# Problem statement:
The range to reproduce runs from the line containing "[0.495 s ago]" through the last line of the listing below; give exactly those lines and no others.

# Records for this task:

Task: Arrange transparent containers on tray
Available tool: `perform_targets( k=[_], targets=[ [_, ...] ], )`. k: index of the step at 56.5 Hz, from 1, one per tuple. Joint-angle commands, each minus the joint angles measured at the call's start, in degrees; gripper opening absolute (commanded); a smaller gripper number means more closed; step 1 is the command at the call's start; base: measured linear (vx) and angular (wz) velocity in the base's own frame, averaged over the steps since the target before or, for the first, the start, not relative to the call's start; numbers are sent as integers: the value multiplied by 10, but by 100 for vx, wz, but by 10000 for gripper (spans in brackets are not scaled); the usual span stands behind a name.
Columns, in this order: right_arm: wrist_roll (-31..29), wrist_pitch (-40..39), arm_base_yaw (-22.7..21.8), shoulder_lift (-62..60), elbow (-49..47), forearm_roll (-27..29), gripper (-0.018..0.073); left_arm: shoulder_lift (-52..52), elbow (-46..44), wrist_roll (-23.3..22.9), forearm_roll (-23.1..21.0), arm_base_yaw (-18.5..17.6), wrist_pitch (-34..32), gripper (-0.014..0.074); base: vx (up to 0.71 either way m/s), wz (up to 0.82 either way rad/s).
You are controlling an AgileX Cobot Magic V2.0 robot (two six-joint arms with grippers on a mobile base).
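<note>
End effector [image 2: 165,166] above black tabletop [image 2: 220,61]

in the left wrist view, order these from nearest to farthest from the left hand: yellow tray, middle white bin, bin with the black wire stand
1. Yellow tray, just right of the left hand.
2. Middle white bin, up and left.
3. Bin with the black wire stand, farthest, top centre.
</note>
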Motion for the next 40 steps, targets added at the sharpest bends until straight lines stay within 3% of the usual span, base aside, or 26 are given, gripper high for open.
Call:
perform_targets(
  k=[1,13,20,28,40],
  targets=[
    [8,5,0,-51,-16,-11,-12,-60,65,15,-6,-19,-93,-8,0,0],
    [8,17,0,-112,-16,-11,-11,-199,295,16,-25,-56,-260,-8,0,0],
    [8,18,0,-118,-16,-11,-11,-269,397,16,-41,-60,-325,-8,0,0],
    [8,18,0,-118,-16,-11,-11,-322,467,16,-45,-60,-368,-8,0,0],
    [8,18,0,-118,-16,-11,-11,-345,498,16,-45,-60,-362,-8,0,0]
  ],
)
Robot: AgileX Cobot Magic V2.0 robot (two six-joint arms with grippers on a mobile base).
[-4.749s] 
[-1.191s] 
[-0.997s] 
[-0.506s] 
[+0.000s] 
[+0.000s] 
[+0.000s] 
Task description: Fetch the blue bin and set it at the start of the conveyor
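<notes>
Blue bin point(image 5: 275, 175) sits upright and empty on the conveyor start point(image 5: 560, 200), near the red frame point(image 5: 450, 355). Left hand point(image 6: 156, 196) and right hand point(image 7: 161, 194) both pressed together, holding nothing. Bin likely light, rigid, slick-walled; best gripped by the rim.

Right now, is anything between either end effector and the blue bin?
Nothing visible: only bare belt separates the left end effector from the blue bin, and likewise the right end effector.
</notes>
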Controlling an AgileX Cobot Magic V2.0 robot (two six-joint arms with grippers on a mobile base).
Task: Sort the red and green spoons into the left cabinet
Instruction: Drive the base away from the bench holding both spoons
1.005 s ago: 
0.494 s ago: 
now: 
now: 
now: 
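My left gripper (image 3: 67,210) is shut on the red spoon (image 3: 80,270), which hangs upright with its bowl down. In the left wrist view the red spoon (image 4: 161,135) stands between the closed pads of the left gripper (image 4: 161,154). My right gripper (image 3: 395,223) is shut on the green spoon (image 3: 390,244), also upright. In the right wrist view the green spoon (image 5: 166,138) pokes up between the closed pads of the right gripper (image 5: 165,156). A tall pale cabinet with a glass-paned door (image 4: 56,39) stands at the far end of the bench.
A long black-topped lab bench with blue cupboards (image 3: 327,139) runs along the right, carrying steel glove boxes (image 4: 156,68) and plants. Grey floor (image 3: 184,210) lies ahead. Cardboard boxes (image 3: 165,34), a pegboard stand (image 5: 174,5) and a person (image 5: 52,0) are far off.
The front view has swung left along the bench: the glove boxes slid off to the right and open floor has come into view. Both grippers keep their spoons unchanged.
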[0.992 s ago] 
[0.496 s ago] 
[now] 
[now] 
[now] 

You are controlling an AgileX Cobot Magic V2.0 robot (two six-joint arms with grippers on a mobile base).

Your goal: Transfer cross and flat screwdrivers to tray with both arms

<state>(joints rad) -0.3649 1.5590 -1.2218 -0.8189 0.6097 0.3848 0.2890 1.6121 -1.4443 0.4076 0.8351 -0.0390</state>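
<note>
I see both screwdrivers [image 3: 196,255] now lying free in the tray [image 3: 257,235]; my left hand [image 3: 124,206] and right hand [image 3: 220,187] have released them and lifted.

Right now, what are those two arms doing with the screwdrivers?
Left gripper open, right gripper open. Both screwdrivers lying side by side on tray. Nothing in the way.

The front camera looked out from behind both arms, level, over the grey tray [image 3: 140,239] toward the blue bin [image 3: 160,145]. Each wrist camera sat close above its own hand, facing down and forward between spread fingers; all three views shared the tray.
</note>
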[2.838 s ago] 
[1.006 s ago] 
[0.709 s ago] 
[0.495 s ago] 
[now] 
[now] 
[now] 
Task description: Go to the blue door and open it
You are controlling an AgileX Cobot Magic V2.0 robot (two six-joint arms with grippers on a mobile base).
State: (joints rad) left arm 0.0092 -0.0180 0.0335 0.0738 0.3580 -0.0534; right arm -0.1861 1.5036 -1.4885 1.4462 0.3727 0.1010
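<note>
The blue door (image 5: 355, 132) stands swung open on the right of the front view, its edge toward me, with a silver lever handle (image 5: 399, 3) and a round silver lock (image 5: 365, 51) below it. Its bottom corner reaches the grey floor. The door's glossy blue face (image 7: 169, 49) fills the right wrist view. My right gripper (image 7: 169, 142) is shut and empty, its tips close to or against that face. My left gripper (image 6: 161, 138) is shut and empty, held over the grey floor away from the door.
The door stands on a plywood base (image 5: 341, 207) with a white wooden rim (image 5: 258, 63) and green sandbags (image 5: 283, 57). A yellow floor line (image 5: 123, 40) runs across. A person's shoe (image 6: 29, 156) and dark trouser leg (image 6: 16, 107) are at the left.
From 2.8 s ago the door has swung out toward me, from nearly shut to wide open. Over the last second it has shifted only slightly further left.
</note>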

# Reply:
[0.495 s ago] 
[now] 
[now] 
[now] 
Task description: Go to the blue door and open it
You are controlling an AgileX Cobot Magic V2.0 robot (two six-joint arms with grippers on a mobile base).
State: (joints rad) left arm 0.0092 -0.0180 0.0335 0.0738 0.3580 -0.0534; right arm -0.1861 1.5036 -1.4885 1.4462 0.3727 0.1010
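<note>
The blue door (image 5: 355, 132) stands swung open on the right of the front view, its edge toward me, with a silver lever handle (image 5: 399, 3) and a round silver lock (image 5: 365, 51) below it. Its bottom corner reaches the grey floor. The door's glossy blue face (image 7: 169, 49) fills the right wrist view. My right gripper (image 7: 169, 142) is shut and empty, its tips close to or against that face. My left gripper (image 6: 161, 138) is shut and empty, held over the grey floor away from the door.
The door stands on a plywood base (image 5: 341, 207) with a white wooden rim (image 5: 258, 63) and green sandbags (image 5: 283, 57). A yellow floor line (image 5: 123, 40) runs across. A person's shoe (image 6: 29, 156) and dark trouser leg (image 6: 16, 107) are at the left.
From 2.8 s ago the door has swung out toward me, from nearly shut to wide open. Over the last second it has shifted only slightly further left.
</note>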

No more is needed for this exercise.